**Your task**
All of the data below should be written out exactly.

**Available data**

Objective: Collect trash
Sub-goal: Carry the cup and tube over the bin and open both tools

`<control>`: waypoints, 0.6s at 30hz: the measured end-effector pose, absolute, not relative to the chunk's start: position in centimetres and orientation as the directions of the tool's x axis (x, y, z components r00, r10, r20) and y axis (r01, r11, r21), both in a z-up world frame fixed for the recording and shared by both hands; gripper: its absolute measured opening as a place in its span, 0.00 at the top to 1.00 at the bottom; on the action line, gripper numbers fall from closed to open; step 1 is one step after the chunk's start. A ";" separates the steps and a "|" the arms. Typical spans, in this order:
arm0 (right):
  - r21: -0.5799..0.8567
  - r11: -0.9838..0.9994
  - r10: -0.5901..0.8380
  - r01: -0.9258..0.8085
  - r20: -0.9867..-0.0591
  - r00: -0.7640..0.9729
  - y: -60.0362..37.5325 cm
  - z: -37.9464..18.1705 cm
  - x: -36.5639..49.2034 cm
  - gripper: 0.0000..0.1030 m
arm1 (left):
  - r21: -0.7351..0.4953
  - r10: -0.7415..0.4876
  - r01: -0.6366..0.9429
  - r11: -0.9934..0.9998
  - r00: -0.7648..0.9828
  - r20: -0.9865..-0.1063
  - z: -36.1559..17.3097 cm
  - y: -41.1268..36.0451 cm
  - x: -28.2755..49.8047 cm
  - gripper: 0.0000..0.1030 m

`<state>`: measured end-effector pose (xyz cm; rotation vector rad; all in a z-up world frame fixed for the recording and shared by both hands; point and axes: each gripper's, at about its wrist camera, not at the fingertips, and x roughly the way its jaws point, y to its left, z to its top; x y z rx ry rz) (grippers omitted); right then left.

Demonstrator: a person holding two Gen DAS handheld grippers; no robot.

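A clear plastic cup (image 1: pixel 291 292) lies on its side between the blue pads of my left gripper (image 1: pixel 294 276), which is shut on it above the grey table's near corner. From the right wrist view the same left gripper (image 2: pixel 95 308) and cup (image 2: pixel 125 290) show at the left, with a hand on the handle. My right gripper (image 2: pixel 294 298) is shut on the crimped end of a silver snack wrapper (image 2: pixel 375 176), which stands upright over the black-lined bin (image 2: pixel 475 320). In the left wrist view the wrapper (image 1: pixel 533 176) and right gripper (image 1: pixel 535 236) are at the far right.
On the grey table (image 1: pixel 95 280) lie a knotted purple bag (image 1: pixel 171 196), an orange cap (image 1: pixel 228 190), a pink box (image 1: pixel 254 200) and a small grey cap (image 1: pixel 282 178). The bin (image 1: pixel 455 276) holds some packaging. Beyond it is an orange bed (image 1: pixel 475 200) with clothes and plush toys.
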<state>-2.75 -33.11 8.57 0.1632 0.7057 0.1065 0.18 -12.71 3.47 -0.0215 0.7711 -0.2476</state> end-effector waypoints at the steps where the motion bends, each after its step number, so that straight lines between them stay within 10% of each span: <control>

**Your solution**
Objective: Collect trash
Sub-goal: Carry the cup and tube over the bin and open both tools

`<control>`: waypoints, 0.6s at 30hz: the measured end-effector pose, absolute, not relative to the chunk's start: position in centimetres and orientation as the directions of the tool's x axis (x, y, z components r00, r10, r20) and y axis (r01, r11, r21), both in a z-up world frame fixed for the recording and shared by both hands; gripper: its absolute measured opening as a place in its span, 0.00 at the top to 1.00 at the bottom; on the action line, gripper numbers fall from closed to open; step 1 is one step after the chunk's start. A ";" separates the steps and a "|" the arms. Typical spans, in this order:
arm0 (right):
  - r21: -0.5799..0.8567
  - r11: -0.9838..0.9994
  - r10: -0.5901..0.8380
  - r01: -0.9258..0.8085
  - r20: -0.9867..-0.0591
  - r00: -0.7640..0.9729
  - y: -60.0362..37.5325 cm
  - z: -37.9464..18.1705 cm
  - x: -36.5639..49.2034 cm
  - gripper: 0.0000..0.1030 m
arm1 (left):
  - r21: -0.7351..0.4953
  - r10: -0.7415..0.4876
  - r01: -0.6366..0.9429
  - r11: -0.9934..0.9998
  - r00: -0.7648..0.9828
  - r20: -0.9865..-0.1063
  - z: -36.1559..17.3097 cm
  - y: -41.1268..36.0451 cm
  - x: -28.2755..49.8047 cm
  - gripper: 0.0000..0.1030 m

`<state>`: measured end-effector pose (xyz cm; rotation vector rad; all in a z-up world frame fixed for the recording and shared by both hands; point and axes: each gripper's, at about its wrist camera, not at the fingertips, and x roughly the way its jaws point, y to its left, z to its top; x y z rx ry rz) (grippers omitted); right then left.

Demonstrator: a person holding two Gen DAS handheld grippers; no robot.

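A clear plastic cup (image 1: pixel 291 292) lies on its side between the blue pads of my left gripper (image 1: pixel 294 276), which is shut on it above the grey table's near corner. From the right wrist view the same left gripper (image 2: pixel 95 308) and cup (image 2: pixel 125 290) show at the left, with a hand on the handle. My right gripper (image 2: pixel 294 298) is shut on the crimped end of a silver snack wrapper (image 2: pixel 375 176), which stands upright over the black-lined bin (image 2: pixel 475 320). In the left wrist view the wrapper (image 1: pixel 533 176) and right gripper (image 1: pixel 535 236) are at the far right.
On the grey table (image 1: pixel 95 280) lie a knotted purple bag (image 1: pixel 171 196), an orange cap (image 1: pixel 228 190), a pink box (image 1: pixel 254 200) and a small grey cap (image 1: pixel 282 178). The bin (image 1: pixel 455 276) holds some packaging. Beyond it is an orange bed (image 1: pixel 475 200) with clothes and plush toys.
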<state>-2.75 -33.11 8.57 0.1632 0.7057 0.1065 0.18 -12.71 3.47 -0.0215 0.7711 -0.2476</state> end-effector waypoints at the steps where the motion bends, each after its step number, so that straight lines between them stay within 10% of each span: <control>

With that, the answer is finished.